#### Exercise description:
Find the line containing "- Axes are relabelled" in the records below. Copy exactly that line and each one after it, ending at the line containing "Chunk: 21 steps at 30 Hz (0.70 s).", and nothing more.

═════ Extracted information

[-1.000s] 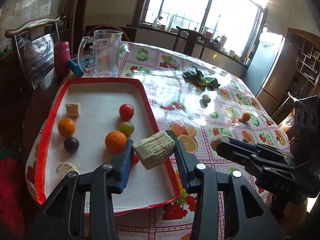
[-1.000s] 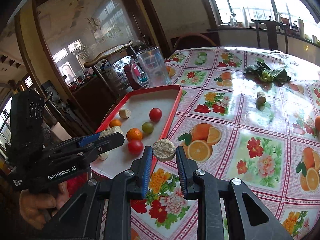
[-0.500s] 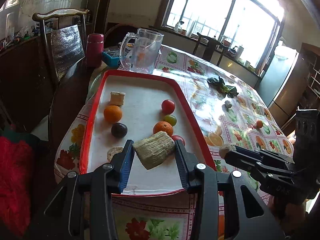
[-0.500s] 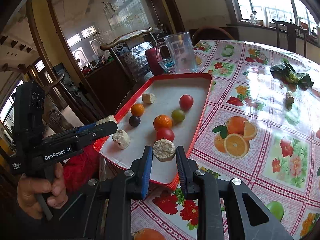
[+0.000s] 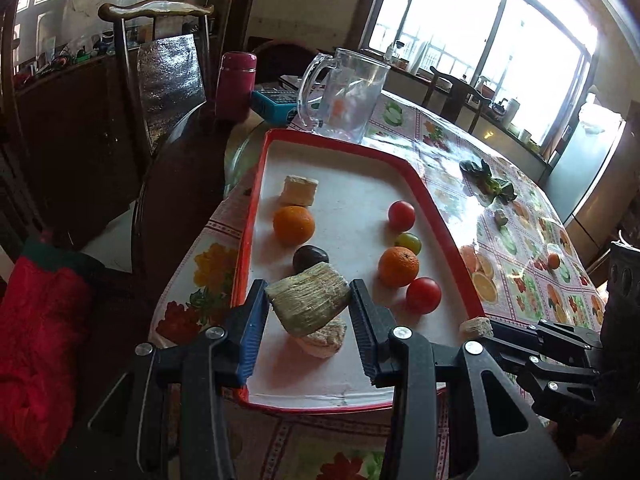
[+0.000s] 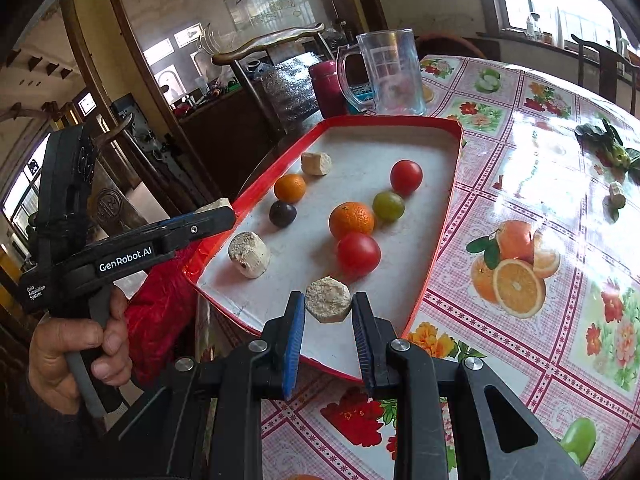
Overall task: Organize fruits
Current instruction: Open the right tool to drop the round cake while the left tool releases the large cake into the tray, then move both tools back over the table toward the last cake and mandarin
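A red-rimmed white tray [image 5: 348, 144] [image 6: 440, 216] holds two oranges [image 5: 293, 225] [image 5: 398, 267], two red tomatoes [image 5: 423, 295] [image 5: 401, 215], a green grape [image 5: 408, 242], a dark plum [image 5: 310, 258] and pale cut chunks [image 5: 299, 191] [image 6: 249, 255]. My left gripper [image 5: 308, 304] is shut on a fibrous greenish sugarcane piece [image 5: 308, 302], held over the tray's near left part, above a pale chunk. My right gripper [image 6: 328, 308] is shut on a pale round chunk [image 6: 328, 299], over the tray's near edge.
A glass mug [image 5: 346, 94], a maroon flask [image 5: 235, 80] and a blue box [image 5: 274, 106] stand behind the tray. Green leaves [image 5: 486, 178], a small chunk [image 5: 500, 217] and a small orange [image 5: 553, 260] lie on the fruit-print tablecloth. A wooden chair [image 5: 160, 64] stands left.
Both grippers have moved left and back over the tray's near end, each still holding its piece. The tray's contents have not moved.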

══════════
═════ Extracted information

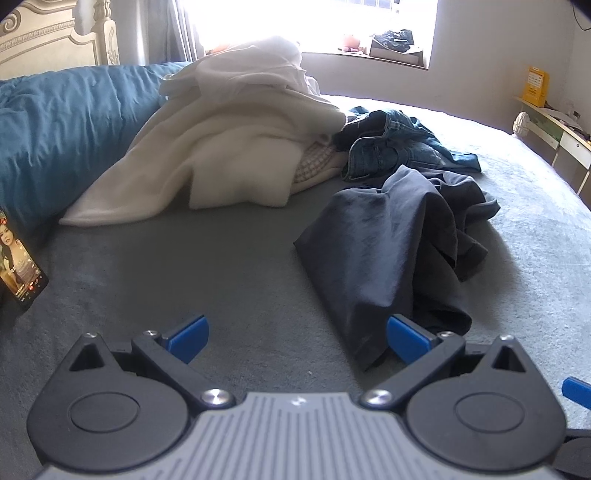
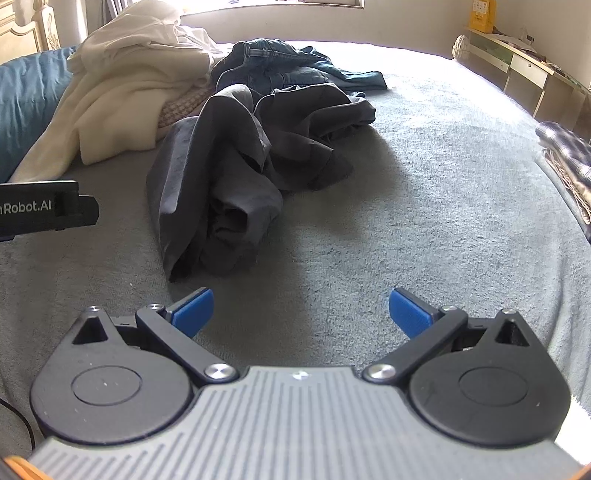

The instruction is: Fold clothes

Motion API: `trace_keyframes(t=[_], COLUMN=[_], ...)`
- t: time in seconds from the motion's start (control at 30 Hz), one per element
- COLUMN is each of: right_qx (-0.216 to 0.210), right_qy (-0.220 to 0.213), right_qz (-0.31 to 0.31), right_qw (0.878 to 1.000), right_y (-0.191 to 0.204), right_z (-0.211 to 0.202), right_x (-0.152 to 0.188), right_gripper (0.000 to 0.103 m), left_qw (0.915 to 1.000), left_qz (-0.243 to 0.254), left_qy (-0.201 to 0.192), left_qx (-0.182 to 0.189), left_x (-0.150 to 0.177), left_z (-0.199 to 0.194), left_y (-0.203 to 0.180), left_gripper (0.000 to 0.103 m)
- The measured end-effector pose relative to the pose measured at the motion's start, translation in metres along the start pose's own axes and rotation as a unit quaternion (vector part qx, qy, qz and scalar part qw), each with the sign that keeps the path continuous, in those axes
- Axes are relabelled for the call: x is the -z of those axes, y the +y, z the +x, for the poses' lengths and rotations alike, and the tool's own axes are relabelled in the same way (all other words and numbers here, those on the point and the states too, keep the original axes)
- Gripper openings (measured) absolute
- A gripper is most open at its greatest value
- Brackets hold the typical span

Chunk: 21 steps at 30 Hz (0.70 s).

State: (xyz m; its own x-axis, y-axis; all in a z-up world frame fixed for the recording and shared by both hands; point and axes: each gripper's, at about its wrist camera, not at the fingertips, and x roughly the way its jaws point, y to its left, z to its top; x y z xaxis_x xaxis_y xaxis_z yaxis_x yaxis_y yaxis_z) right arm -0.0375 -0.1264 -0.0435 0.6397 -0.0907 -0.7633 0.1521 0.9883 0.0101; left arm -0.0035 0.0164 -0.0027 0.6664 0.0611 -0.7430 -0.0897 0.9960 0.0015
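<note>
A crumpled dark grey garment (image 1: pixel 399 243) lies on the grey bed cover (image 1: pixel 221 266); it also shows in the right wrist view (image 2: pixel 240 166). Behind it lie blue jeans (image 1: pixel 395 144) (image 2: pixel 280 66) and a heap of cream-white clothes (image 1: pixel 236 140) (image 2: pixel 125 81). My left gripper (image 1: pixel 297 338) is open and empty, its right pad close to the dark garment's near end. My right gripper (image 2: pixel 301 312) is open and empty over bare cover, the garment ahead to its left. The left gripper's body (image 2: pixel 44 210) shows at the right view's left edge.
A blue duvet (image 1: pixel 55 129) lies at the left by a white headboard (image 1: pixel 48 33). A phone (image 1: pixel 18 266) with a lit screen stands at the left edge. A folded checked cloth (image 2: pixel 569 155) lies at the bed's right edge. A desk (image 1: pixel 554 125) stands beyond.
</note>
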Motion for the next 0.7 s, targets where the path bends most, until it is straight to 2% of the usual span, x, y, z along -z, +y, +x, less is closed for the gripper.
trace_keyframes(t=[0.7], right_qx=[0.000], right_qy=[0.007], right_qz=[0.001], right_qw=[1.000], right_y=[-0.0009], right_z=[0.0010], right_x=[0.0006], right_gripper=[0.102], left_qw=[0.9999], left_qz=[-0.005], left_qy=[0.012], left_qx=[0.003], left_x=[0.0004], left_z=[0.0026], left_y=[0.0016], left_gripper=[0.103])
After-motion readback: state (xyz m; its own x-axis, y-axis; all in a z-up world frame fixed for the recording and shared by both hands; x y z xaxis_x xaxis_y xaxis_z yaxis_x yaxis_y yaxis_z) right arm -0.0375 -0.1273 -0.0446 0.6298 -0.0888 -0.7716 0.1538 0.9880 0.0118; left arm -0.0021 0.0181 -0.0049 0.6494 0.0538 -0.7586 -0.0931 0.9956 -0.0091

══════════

#### Response for this exercise:
- Axes are relabelled for the call: x is the -z of those axes, y the +y, z the +x, for the poses' lengths and rotations alike, and the tool's own axes are relabelled in the same way (all other words and numbers here, those on the point and the states too, keep the original axes)
- Gripper openings (measured) absolute
- A gripper is most open at its greatest value
- Brackets hold the typical span

Chunk: 21 steps at 30 Hz (0.70 s).

Nothing remains to be added to the response.